Iván Jacob Idrobo, conocido en el ámbito criminal como alias ‘Marlon’, cabecilla principal de las disidencias de las FARC en el departamento del Cauca, fue abatido en una operación militar ejecutada por las Fuerzas Armadas colombianas. La acción, llevada a cabo por tropas del Comando Conjunto de Operaciones Especiales (CCOES), se desarrolló en la estratégica región del Naya, punto limítrofe entre los departamentos del Cauca y Valle del Cauca.
Este operativo militar, que también resultó en la baja de otros integrantes de la organización armada ilegal, se produjo en la antesala de la segunda vuelta presidencial, un momento de particular sensibilidad política y seguridad en el país.
La trayectoria criminal de alias ‘Marlon’ y su impacto en Cauca
Iván Jacob Idrobo era considerado uno de los criminales más peligrosos y buscados en el departamento del Cauca. Su prontuario incluía la responsabilidad directa o indirecta en decenas de atentados terroristas dirigidos tanto contra la Fuerza Pública como contra la población civil. Estos actos violentos habían generado un clima de zozobra y desplazamiento en diversas localidades de la región.
Según informes de inteligencia militar, alias ‘Marlon’ fue el presunto autor intelectual y material del ataque terrorista reciente ocurrido en el corregimiento de El Carmelo, zona rural del municipio de Cajibío, Cauca. Este incidente había provocado una reacción contundente de las autoridades, llevando al ministro de Defensa y a la cúpula militar a realizar un consejo de seguridad extraordinario en Popayán, donde se ordenó un incremento sustancial de las operaciones contra su facción.

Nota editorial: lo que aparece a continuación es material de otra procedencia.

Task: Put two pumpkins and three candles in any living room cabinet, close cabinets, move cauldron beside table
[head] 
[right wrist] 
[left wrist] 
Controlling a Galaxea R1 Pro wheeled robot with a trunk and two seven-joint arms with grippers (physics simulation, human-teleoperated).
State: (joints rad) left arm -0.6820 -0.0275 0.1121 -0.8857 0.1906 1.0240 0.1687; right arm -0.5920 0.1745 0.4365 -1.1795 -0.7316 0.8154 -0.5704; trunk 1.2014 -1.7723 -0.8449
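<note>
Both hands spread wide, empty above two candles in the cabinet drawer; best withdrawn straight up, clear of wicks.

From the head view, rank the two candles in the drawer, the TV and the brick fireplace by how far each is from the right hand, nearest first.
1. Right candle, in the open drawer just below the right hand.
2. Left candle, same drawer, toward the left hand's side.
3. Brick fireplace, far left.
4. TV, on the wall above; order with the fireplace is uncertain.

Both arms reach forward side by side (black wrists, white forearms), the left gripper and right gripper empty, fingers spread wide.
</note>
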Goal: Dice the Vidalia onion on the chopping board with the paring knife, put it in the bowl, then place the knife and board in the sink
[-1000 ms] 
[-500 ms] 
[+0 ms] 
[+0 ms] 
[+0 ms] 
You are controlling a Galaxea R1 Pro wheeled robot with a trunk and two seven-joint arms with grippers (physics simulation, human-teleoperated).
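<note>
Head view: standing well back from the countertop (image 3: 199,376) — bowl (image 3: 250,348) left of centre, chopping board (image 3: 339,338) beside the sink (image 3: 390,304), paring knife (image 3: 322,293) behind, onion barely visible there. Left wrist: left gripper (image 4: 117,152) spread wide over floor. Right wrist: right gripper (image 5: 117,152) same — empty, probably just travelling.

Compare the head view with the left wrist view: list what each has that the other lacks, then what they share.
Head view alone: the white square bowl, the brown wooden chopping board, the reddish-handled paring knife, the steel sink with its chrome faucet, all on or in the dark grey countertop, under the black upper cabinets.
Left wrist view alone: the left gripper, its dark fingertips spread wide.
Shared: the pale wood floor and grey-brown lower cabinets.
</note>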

De las FARC al liderazgo disidente
La trayectoria de alias ‘Marlon’ se remonta a su participación en la extinta guerrilla de las FARC, donde integró el frente Hernando González Acosta del antiguo Bloque Jacobo Arenas. En ese periodo, fue condenado a 14 años de prisión por delitos graves como rebelión, concierto para delinquir y fabricación, tráfico o porte de armas y municiones para uso privativo de las Fuerzas Armadas. Tras cumplir parte de su condena y acogerse al proceso de desmovilización derivado de los Acuerdos de Paz, la inteligencia militar reportó que en 2019 Idrobo reincidió en actividades criminales, uniéndose a las disidencias bajo el mando de alias ‘Iván Mordisco’. Desde ese momento, se convirtió en un objetivo de alta prioridad para las Fuerzas Militares y la Policía Nacional.
El peso de la recompensa y la presión militar
La importancia estratégica de alias ‘Marlon’ para las estructuras disidentes se reflejó en la considerable recompensa ofrecida por las autoridades para su captura. En septiembre del año pasado, el Ministerio de Defensa elevó a 4.500 millones de pesos la suma por información que condujera a su ubicación, un indicativo del alto valor que representaba para la desestabilización de la seguridad en la región. Esta medida formó parte de una estrategia integral para desmantelar las redes criminales que han persistido o resurgido en el posconflicto.
Contexto de la violencia en el Cauca
El departamento del Cauca, especialmente su suroccidente, es un territorio persistentemente marcado por la violencia y la injerencia de grupos armados ilegales. Su condición geográfica, caracterizada por una compleja red montañosa y la presencia de corredores estratégicos hacia el Pacífico y la frontera con Ecuador, lo convierte en un punto neurálgico para actividades ilícitas como el narcotráfico, la minería ilegal y el control de cultivos de uso ilícito. La presencia de diversas disidencias de las FARC, el ELN y grupos armados organizados de carácter narcotraficante ha exacerbado la situación de seguridad, afectando principalmente a comunidades indígenas, afrodescendientes y campesinas.
La inestabilidad en el Cauca no es un fenómeno reciente, sino el resultado de décadas de conflicto armado y de la disputa por el control territorial. La firma de los Acuerdos de Paz en 2016, si bien significó un alivio en otras regiones del país, no logró consolidar la paz en este departamento. Por el contrario, la salida de las FARC de algunas zonas dejó un vacío de poder que fue rápidamente ocupado por nuevas facciones disidentes y otros actores armados, intensificando las confrontaciones y la victimización de la población civil.
La muerte de alias ‘Marlon’ se inscribe en un contexto de ofensiva militar renovada por parte del Estado colombiano para contrarrestar el resurgimiento de la violencia en zonas críticas. Sin embargo, los desafíos persisten en la construcción de una paz duradera que vaya más allá de las bajas operacionales y aborde las causas estructurales de la conflictividad en territorios como el Cauca.